**EXERCISE DESCRIPTION:** Take the records below and extract, word for word, the lines from the one containing "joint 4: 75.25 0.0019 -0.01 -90" through the final line, inclusive. Omit pictures.

**SOURCE MATERIAL:**
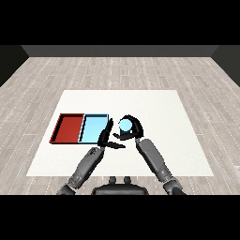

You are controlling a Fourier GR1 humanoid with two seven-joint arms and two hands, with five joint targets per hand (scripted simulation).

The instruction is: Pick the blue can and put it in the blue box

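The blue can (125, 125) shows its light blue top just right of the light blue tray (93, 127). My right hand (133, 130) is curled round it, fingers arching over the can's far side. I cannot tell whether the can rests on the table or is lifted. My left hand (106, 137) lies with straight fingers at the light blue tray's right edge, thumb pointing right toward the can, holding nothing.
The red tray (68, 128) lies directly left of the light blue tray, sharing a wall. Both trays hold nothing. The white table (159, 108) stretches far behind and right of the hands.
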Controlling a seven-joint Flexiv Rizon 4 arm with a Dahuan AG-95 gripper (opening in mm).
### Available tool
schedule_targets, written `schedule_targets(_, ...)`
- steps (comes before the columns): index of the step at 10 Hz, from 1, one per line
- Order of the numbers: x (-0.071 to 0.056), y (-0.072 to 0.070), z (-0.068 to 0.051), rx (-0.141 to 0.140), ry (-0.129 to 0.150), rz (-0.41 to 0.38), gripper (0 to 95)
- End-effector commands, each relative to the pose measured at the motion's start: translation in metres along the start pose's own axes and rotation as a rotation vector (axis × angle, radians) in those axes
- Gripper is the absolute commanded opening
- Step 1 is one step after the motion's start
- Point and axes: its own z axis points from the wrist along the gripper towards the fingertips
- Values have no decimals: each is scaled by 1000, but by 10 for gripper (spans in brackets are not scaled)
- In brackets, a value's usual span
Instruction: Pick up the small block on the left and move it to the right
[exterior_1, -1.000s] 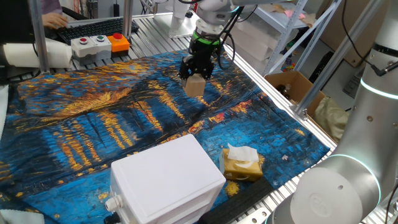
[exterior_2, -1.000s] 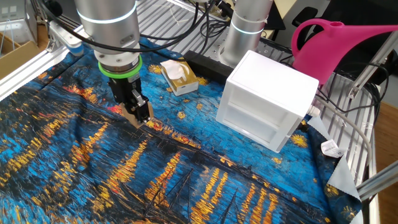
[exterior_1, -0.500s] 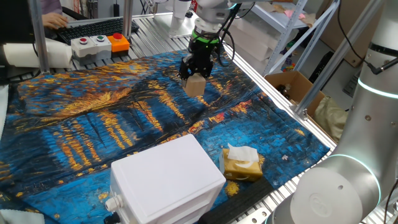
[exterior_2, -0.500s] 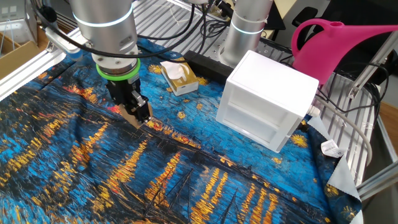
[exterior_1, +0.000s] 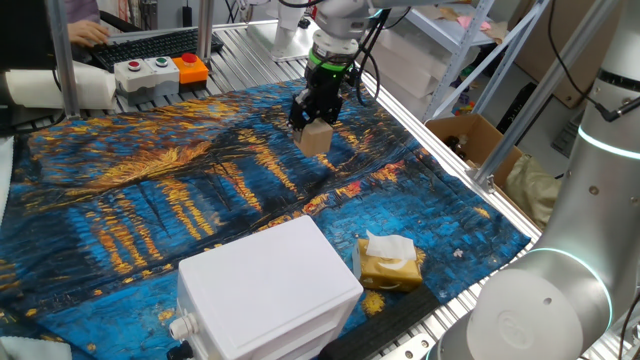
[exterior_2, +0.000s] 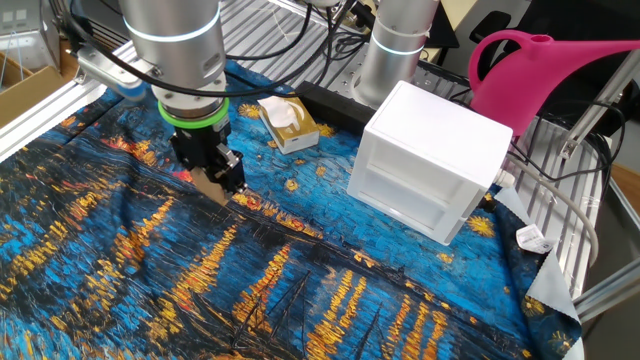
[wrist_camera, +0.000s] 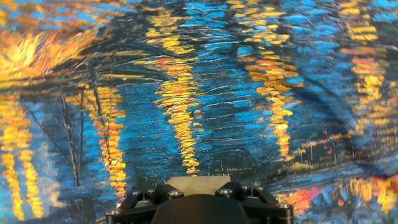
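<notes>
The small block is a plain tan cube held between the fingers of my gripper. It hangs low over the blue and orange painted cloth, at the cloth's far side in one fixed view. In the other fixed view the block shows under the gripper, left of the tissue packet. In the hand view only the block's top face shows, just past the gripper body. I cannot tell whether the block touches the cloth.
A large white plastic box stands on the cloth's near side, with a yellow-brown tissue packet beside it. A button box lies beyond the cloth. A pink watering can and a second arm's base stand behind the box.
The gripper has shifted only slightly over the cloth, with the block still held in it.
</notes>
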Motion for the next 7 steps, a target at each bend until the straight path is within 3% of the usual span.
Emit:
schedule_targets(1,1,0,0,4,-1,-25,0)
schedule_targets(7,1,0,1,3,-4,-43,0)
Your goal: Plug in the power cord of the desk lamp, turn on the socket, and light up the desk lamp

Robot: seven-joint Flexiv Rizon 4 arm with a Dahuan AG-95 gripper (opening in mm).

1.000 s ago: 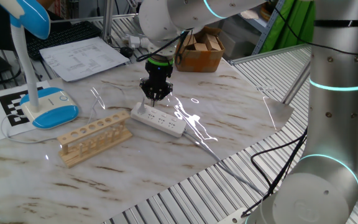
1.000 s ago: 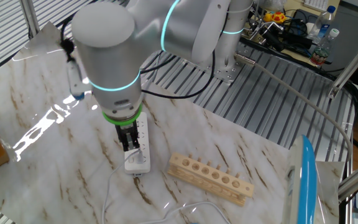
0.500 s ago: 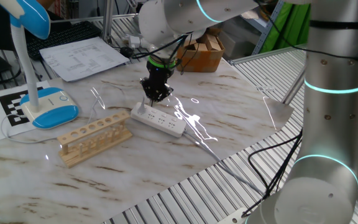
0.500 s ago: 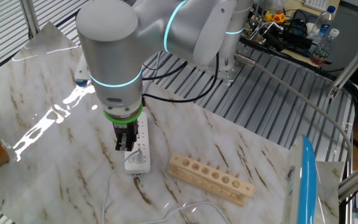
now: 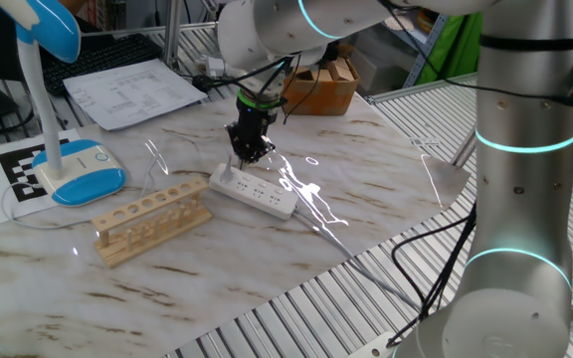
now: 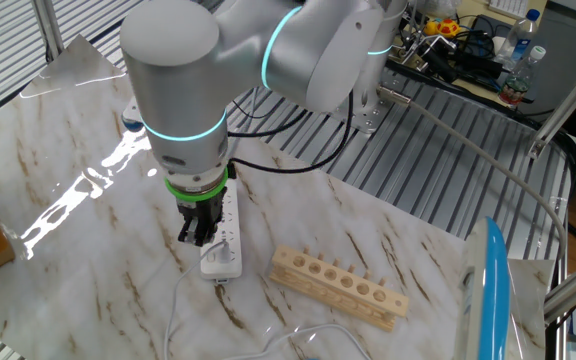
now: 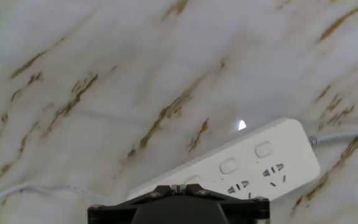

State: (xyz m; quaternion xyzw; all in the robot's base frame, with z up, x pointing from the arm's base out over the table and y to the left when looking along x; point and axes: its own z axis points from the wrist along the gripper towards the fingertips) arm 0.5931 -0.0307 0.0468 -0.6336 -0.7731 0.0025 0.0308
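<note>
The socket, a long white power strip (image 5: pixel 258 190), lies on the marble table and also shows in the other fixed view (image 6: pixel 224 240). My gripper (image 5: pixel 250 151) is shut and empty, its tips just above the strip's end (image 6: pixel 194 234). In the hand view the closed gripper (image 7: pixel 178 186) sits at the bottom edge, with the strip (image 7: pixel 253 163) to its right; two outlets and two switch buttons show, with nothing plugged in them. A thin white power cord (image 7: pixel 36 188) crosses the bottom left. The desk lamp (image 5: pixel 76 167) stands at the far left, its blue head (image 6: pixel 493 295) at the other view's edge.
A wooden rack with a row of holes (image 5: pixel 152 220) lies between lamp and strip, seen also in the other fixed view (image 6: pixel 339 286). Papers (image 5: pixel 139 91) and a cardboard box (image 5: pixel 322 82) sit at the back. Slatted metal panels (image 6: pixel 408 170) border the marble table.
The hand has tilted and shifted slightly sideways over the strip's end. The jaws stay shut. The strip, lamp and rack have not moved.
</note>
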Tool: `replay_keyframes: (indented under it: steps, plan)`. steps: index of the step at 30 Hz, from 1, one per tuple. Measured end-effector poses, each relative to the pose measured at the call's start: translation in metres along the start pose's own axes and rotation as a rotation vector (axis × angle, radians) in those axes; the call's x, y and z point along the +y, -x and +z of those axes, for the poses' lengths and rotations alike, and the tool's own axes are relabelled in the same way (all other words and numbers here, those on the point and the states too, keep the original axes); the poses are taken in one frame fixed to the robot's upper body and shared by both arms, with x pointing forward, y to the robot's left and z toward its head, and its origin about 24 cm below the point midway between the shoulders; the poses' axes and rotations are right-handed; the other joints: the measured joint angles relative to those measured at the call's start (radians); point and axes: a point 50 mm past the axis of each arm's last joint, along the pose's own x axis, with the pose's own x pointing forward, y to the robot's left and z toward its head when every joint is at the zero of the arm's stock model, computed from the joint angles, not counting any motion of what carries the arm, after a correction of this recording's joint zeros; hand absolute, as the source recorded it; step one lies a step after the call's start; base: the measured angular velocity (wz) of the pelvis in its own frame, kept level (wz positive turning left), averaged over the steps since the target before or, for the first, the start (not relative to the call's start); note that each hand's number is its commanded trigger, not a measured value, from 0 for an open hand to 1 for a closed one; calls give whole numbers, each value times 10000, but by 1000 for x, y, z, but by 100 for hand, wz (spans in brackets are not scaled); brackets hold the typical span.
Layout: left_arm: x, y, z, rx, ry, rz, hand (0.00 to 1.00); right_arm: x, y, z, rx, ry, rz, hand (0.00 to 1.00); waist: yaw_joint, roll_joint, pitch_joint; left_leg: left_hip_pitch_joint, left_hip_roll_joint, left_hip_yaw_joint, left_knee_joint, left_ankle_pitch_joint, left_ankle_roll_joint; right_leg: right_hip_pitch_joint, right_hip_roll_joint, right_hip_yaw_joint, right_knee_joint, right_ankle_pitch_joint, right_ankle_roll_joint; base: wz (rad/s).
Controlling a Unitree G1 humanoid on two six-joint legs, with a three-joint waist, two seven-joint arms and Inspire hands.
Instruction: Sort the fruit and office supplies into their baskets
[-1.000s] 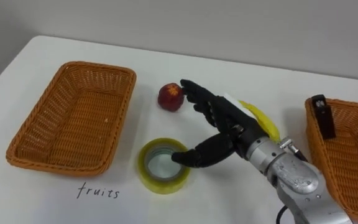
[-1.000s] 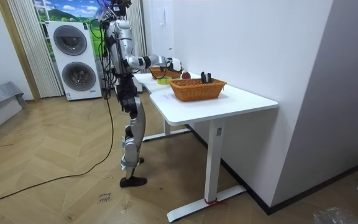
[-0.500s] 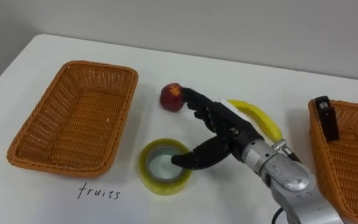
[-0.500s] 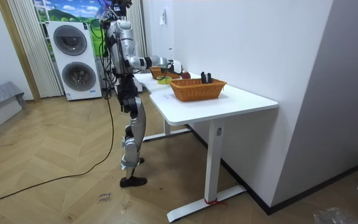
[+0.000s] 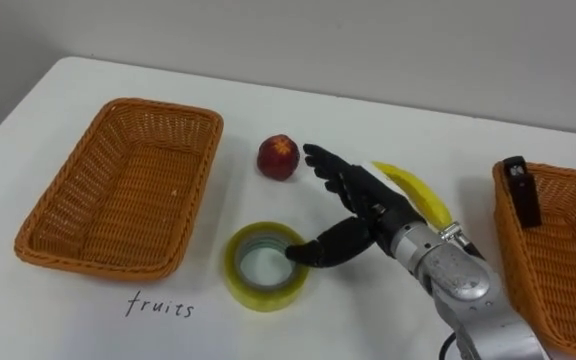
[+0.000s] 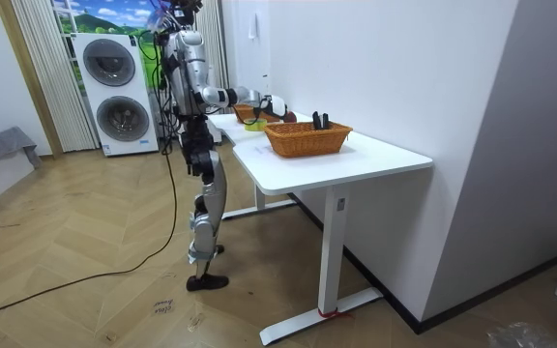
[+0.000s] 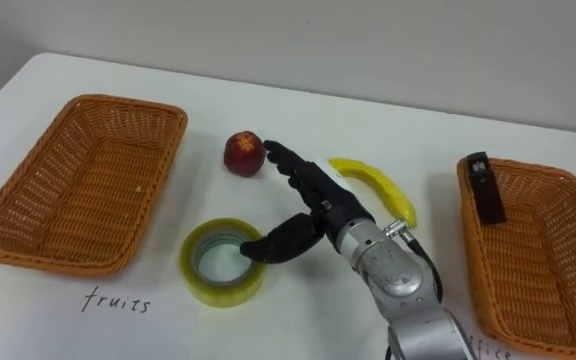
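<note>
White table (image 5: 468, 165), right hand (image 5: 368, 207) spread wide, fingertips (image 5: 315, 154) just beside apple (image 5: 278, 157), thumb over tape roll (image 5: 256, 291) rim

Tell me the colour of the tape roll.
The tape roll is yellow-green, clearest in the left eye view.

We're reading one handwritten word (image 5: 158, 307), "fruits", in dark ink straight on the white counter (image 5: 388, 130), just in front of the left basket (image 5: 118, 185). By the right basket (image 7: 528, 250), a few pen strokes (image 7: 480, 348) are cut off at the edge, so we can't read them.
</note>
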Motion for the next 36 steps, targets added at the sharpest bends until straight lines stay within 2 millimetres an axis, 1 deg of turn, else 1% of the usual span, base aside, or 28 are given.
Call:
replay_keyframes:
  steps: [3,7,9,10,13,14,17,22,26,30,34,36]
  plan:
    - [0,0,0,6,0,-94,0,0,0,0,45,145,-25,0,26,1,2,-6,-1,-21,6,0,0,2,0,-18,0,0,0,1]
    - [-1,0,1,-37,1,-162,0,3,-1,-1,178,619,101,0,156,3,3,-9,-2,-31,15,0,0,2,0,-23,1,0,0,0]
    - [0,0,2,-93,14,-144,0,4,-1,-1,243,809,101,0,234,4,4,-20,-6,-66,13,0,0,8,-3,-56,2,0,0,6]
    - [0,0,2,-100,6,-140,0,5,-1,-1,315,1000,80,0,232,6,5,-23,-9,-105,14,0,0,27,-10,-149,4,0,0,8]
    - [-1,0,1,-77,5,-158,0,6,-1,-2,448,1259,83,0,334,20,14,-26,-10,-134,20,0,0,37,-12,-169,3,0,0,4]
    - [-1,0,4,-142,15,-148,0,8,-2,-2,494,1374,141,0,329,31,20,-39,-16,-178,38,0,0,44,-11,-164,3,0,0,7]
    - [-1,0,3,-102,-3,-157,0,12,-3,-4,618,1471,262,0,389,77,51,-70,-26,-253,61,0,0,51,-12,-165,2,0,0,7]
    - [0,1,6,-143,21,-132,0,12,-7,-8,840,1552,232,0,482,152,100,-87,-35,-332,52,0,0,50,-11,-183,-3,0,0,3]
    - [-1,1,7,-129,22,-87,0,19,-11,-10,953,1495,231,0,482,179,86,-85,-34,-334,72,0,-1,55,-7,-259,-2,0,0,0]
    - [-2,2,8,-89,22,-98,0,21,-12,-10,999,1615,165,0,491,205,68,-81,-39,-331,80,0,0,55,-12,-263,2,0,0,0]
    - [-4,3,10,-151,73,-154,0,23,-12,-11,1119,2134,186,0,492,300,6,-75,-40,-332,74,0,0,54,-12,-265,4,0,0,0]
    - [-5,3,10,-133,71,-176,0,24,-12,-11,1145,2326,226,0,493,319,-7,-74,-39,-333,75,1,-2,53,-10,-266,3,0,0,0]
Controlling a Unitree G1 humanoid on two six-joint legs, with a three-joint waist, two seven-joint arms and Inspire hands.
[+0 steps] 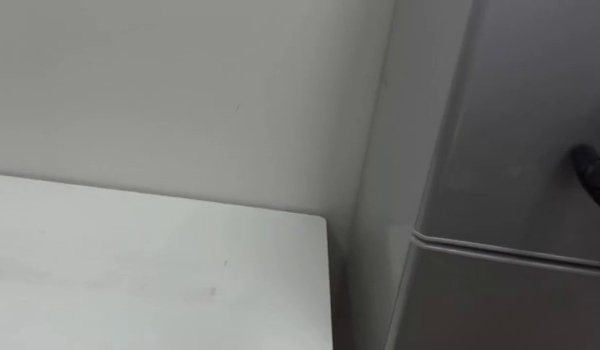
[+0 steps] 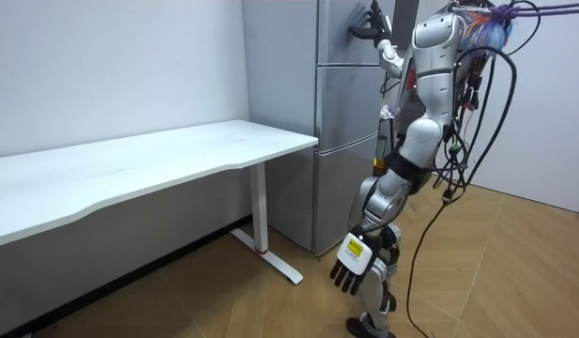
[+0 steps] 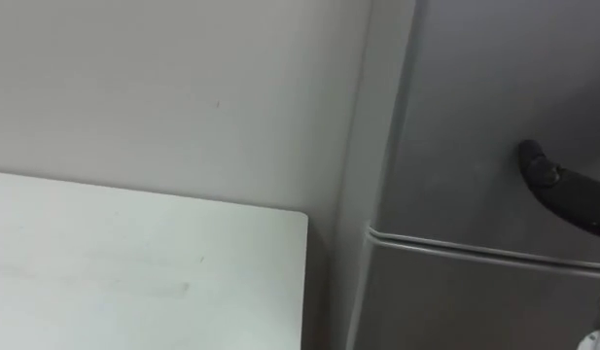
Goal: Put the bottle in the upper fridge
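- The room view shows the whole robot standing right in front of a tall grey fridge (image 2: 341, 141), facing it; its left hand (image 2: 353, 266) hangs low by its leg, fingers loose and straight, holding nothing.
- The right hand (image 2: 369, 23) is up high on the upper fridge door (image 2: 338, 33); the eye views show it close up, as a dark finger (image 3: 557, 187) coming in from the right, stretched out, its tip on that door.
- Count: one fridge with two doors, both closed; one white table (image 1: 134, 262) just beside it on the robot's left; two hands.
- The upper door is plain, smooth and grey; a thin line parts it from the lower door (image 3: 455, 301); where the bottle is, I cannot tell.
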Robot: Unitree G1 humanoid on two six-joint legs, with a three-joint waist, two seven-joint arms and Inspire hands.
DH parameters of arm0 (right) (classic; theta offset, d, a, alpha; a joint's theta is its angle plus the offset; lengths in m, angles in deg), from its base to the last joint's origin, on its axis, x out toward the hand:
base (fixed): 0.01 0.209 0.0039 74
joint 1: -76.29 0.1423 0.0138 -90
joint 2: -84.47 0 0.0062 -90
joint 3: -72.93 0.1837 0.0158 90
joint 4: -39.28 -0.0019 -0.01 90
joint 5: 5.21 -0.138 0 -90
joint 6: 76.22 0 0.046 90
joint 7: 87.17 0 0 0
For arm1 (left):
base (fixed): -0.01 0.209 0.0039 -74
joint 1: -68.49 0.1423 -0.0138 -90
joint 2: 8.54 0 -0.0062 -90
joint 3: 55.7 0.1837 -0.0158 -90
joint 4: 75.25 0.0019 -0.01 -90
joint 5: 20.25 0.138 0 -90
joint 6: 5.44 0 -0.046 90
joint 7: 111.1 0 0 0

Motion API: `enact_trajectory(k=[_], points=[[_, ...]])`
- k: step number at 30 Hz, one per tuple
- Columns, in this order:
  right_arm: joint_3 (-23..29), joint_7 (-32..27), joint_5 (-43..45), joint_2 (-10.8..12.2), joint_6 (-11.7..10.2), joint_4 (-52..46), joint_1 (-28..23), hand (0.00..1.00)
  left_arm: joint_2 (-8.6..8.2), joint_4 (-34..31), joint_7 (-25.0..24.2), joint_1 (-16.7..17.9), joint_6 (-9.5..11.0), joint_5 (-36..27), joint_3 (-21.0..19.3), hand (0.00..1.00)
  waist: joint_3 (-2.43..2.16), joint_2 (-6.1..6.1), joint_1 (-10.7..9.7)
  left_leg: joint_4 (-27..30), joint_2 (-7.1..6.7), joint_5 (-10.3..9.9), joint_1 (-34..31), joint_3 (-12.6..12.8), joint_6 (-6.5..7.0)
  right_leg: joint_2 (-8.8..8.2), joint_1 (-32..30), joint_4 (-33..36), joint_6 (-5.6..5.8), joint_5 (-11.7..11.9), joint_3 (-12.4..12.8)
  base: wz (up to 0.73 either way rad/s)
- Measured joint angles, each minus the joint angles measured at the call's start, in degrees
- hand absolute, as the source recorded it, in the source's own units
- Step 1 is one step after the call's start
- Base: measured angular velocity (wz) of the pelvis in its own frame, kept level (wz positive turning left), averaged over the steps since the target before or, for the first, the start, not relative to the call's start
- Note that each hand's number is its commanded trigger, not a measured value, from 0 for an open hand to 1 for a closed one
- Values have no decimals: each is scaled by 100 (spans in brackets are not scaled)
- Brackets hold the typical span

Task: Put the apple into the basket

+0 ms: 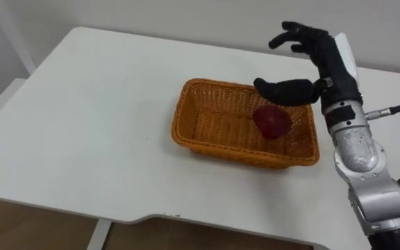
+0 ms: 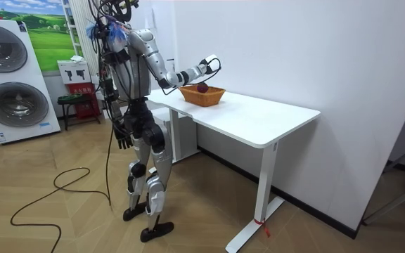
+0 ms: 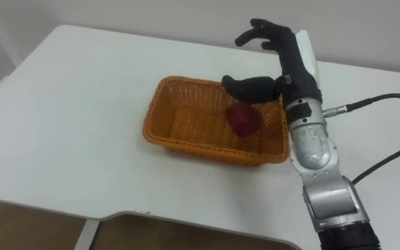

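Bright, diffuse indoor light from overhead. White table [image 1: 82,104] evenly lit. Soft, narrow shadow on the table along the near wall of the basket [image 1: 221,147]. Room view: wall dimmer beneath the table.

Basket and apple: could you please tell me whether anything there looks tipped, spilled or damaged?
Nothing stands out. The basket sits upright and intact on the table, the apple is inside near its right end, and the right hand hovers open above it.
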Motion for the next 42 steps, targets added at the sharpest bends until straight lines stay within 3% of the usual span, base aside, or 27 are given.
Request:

**OUTPUT OF THE TASK:**
joint 4: 75.25 0.0019 -0.01 -90
joint 5: 20.25 0.138 0 -90
joint 6: 5.44 0 -0.046 90
joint 7: 111.1 0 0 0

Motion API: `enact_trajectory(k=[_], points=[[_, ...]])`
- k: step number at 30 Hz, one per tuple
- Columns, in this order:
  right_arm: joint_3 (-23..29), joint_7 (-32..27), joint_5 (-43..45), joint_2 (-10.8..12.2), joint_6 (-11.7..10.2), joint_4 (-52..46), joint_1 (-28..23), hand (0.00..1.00)
  left_arm: joint_2 (-8.6..8.2), joint_4 (-34..31), joint_7 (-25.0..24.2), joint_1 (-16.7..17.9), joint_6 (-9.5..11.0), joint_5 (-36..27), joint_3 (-21.0..19.3), hand (0.00..1.00)
  waist: joint_3 (-2.43..2.16), joint_2 (-6.1..6.1), joint_1 (-10.7..9.7)
  left_leg: joint_4 (-27..30), joint_2 (-7.1..6.7), joint_5 (-10.3..9.9), joint_1 (-34..31), joint_3 (-12.6..12.8), joint_6 (-6.5..7.0)
  right_leg: joint_2 (-8.8..8.2), joint_1 (-32..30), joint_4 (-33..36), joint_6 (-5.6..5.8), joint_5 (-11.7..11.9), joint_3 (-12.4..12.8)
  base: wz (up to 0.73 either way rad/s)
- Measured joint angles, each minus the joint angles measured at the call's start, in degrees
- hand absolute, as the source recorded it, in the source's own units
- Step 1 is one step after the call's start
- Base: measured angular velocity (wz) of the pelvis in its own frame, kept level (wz positive turning left), averaged over the steps since the target before or, for the first, the start, not relative to the call's start
- Note that each hand's number is its commanded trigger, not a measured value, from 0 for an open hand to 1 for a closed one
- Values have no decimals: each is scaled by 100 (spans in brackets are not scaled)
- Brackets hold the typical span

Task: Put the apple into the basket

+0 ms: 
+0 ms: 
+0 ms: 

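Bright, diffuse indoor light from overhead. White table [image 1: 82,104] evenly lit. Soft, narrow shadow on the table along the near wall of the basket [image 1: 221,147]. Room view: wall dimmer beneath the table.

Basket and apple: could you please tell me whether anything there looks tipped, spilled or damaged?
Nothing stands out. The basket sits upright and intact on the table, the apple is inside near its right end, and the right hand hovers open above it.
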Motion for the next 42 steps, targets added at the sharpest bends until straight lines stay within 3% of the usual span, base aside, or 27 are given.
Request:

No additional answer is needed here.